Ich wecke einen schlafenden Thread nur ungern aber ich möchte 
unbedingt wissen, wie die Formen genannt werden.
Und so einen Hammer habe ich auch noch nie gesehen!

Wo bekomme ich so was her? Goldschmied? ;+

Schöne Grüße
Pascal


----------



## Bobster (26. April 2014)

*AW: Blinker selber Basteln*

So ein "Dengel" Hammer wirst Du doch wohl noch googeln können.


----------



## Mr. Monk (26. April 2014)

*AW: Blinker selber Basteln*

Du wirst es nicht glauben, aber das habe ich schon getan!|rolleyes
Nicht einer von den "Dengel" Hammern sieht dem auch nur ähnlich.

Schöne Grüße 
Pascal


----------



## Bobster (27. April 2014)

*AW: Blinker selber Basteln*

http://www.ebay.de/itm/Kleiner-Deng...0934273002?pt=Alte_Berufe&hash=item4865207bea


----------



## Mr. Monk (30. April 2014)

*AW: Blinker selber Basteln*

Hallo,

hat wirklich keiner eine Ahnung? 


Schöne Grüße
Pascal


----------



## west1 (30. April 2014)

*AW: Blinker selber Basteln*

Such mal unter Kugelhammer oder Ausbeulhammer.


----------



## Mr. Monk (1. Mai 2014)

*AW: Blinker selber Basteln*

Vielen Dank für deine Hilfe! #6
Es sieht so aus als wäre das der Hammer. Jetzt fehlt nur noch
die Form oder Amboss. Hast Du da auch eine Idee?

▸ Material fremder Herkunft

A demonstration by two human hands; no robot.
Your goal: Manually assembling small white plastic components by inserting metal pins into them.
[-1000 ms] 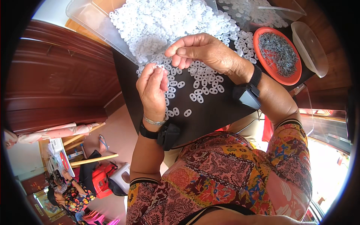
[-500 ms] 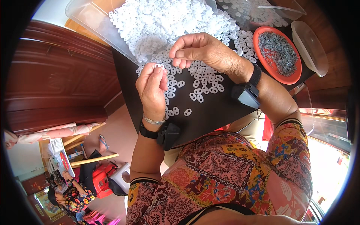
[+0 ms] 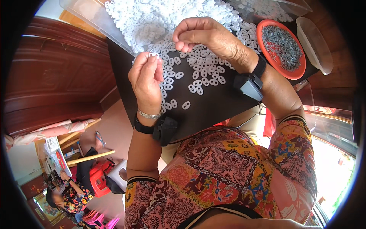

Ich habe so ein Teil schon mal gesehen , weiß aber nicht mehr 
wo und wie das hieß. 

Schöne Grüße
Pascal


----------



## west1 (1. Mai 2014)

*AW: Blinker selber Basteln*

Dazu kannst du einiges nehmen, ein Stück von einem T-Träger oder sonst ein Stück Stahl, extra einen Amboss kaufen würde ich nicht. Auf einen Schrottplatz oder bei einer metallverarbeitender Firma könntest du so einiges finden.      
Ich hab z.B. ein Stück Rundstahl von einem alten Baggerlöffelbolzen 10cm lang und ca. 10cm Ø.
Und hier findest du ein paar Videos zum Thema Blinker bauen.
Vielleicht bekommst du ja von Diemai selbst noch den ein oder anderen Tipp, oder Dieter!? |wavey:


----------



## King Loui (1. Mai 2014)

*AW: Blinker selber Basteln*

https://www.youtube.com/watch?v=MikIzccGYgw

:q:q:q


----------



## schmutzpuckel (1. Mai 2014)

*AW: Blinker selber Basteln*

Geile Idee #6


----------



## Mr. Monk (2. Mai 2014)

*AW: Blinker selber Basteln*

@west1
Das ist auch ein guter Tipp! Dankeschön.
Hat der eine Amboss eine Vertiefung, oder habe ich ein Knick
in der Optik?

Schöne Grüße
Pascal


----------



## boot (28. Februar 2017)

*AW: Blinker selber Basteln*

Ich bin grade dabei mir neue für dieses Jahr zumachen, wenn sie fertig sind stelle ich sie rein.  lg


----------